If London today seems mad for a certain juniper-flavoured spirit, imagine the scenes as the city entered its ‘gin craze’ in the 1720s. Commentators wrote of pandemonium in the streets. As Difford puts it, “London’s population went on a drunken bender which was to last until the end of the 1750s.” Various pieces of legislation were used to put the habit on ice, following which gin fell out of fashion.

Martinis ahoy: Portobello Road Navy Strength Gin

Chiswick-based Sipsmith claims it provided the tonic in 2009, by contesting an archaic law which banned distilleries below a certain size from opening. What followed was a ‘gin-aissance’: a tenfold increase in 10 years of English distilleries, according to the Wine & Spirit Trade Association. This trend is as much about Londoners’ hunger for authenticity as it is about actual gin. Along with beer, gin is the refreshment of choice for devotees of craft. Followers of this religion renounce big brands in their day-to-day lifestyles; they stomach higher prices for something deemed ‘artisanal’. Timing-wise, this was a dismissal of the macho capitalism that characterised the noughties.
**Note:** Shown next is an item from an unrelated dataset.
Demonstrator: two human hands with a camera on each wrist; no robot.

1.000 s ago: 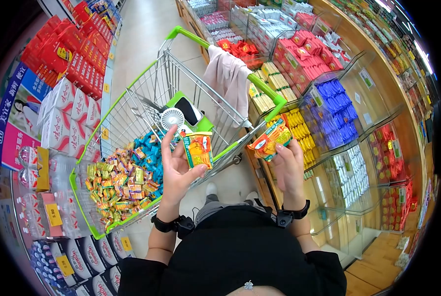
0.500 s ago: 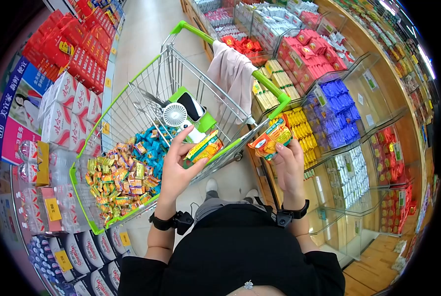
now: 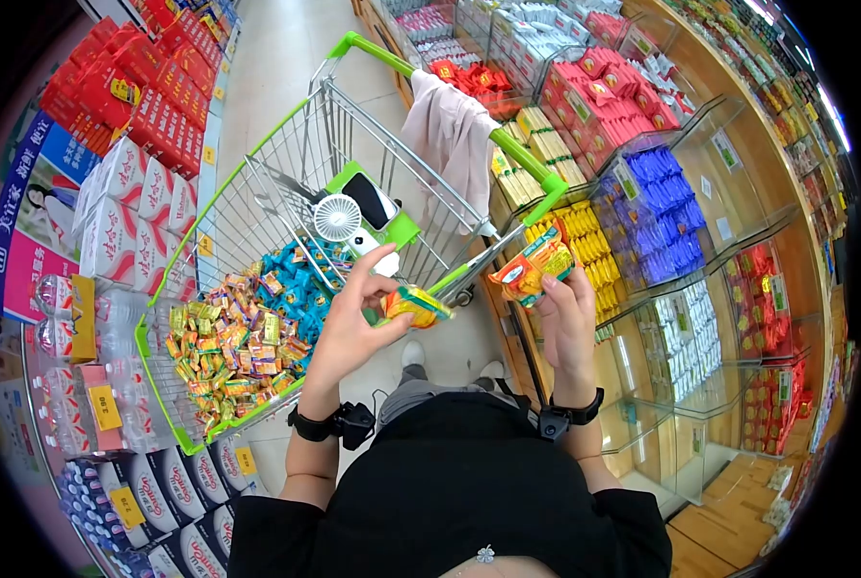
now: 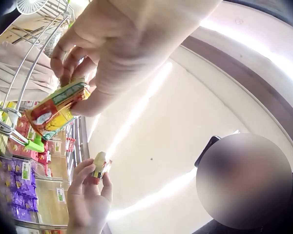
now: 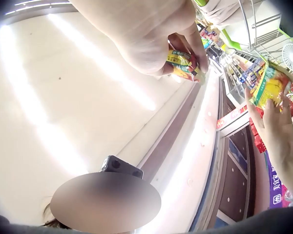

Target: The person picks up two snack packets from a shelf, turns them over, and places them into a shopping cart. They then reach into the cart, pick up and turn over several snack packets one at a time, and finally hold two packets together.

2009: no-reservations restaurants

Queuing for a meal? Some won't stand for it. Image: Sompon Choosong in the Londonist Flickr pool

A trend which thrills and baffles out-of-towners in equal measure. The city has always had eateries that are not set up to take bookings, but it’s now grown a battalion of anti-reservationists: places which are perfectly able to pop you in the diary, but who choose not to — typically only fuelling their hype. Russell Norman’s Polpo has been credited with importing this practice from New York. Again, the year was 2009. “I’m not sure why”, he tells us, “since Barrafina on Dean Street had done it since 2007, and Wagamama for years before that.” Norman reckons he was simply talked about more by early Twitter users.

Ditching the reservation system soon after opening was “nerve-wracking, and people got very irate,” he says. “But we wanted to protect Polpo for the people of Soho we identified when we opened.” He speaks of a neighbourhood restaurant which reflected “scruffy” post-recession culture. And the model worked well because hungry diners could never complain about seeing empty booked tables.

Gluttons for punishment talk about, say, Dishoom as if waiting in line for a table is somehow part of the fun of dining out. But not Norman, whose restaurants usher you in for a pre-meal drink. “What Dishoom does is fantastic, but the one thing I object to is queuing on the street,” he says. “I distinguish between restaurants that have a genuinely hospitable way of operating, and those that start your experience only when you walk through the door having waited in the cold and the wet.”